I'm thinking about the representation of women in the media, again. There are several reasons. Firstly everyone who still has a television will probably have seen the Sure ad. It features Alexandra Burke, the winner of X-factor a couple of years ago. At the beginning of the advert I think she looks quite beautiful. Then they fire make-up all over her face and stick her on a stage and she looks far less beautiful. And I guess as their target audience I'm supposed to aspire to the latter Burke.
I went to a bar in Bath last night and saw swathes of women walking around in strapless dresses which only just skimmed the underneath of their buttocks. Nearly all of them were wearing impossibly high heels. I wondered at what point women collectively decided they needed to look like this. Would men cease to want to sleep with them if they wore something slightly more flattering? Of course not.

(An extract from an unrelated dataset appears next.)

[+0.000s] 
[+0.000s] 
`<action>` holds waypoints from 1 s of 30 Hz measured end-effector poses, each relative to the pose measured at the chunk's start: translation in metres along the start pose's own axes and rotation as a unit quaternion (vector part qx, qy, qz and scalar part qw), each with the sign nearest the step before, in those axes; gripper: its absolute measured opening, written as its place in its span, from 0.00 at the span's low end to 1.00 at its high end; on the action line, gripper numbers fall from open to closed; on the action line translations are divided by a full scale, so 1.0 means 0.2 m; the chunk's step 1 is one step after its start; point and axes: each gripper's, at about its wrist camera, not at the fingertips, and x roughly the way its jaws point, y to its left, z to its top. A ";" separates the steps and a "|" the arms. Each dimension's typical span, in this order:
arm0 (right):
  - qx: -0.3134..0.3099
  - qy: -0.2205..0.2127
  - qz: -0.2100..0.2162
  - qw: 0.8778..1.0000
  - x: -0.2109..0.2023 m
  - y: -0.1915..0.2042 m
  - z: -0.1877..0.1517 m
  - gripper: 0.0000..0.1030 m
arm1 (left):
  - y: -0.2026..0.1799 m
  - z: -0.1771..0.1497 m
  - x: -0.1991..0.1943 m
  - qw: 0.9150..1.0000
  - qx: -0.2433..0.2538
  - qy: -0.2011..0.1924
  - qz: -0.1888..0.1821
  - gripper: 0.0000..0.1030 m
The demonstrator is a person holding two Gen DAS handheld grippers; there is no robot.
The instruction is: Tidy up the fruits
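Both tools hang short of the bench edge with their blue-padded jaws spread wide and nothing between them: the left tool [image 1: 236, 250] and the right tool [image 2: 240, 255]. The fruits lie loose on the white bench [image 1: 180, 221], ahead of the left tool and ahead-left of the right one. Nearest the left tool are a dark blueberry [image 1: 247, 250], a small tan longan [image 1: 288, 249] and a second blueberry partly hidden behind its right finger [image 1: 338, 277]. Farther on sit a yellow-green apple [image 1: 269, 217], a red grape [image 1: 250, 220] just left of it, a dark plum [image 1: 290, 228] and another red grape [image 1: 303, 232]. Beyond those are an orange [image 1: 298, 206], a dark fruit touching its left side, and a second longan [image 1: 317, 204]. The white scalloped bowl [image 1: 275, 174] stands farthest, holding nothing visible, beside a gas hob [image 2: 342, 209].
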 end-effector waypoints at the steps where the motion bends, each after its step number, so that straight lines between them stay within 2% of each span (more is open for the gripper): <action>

I think a sketch on That Mitchell and Webb Look - Women Sort Yourselves Out
highlights these issues pointedly.
And it's the way women talk about each other as well. In Mean Girls there's a brilliant scene where Tina Fey says to an audience of high school girls: 'you all have got to stop calling each other sluts and whores. It just makes it OK for guys to call you sluts and whores.'
How many times have you heard Camilla Parker Bowles referred to as a horse? And what does Charles get? Big ears... If someone told me I had a big nose I'd say 'Yes?' because I do have a quite a prominent nose. But call me equine-features and you're insulting me as a person.
How many unattractive male actors and comedians can you name? And female?
Feminism has achieved a lot - but it's painful to hear people still taking the man-hating whinging woman perspective as its face. Feminism in the original sense is about striving for equality while celebrating differences. I'm still waiting for all women to be celebrated by all women and men for who they are, not what they look like.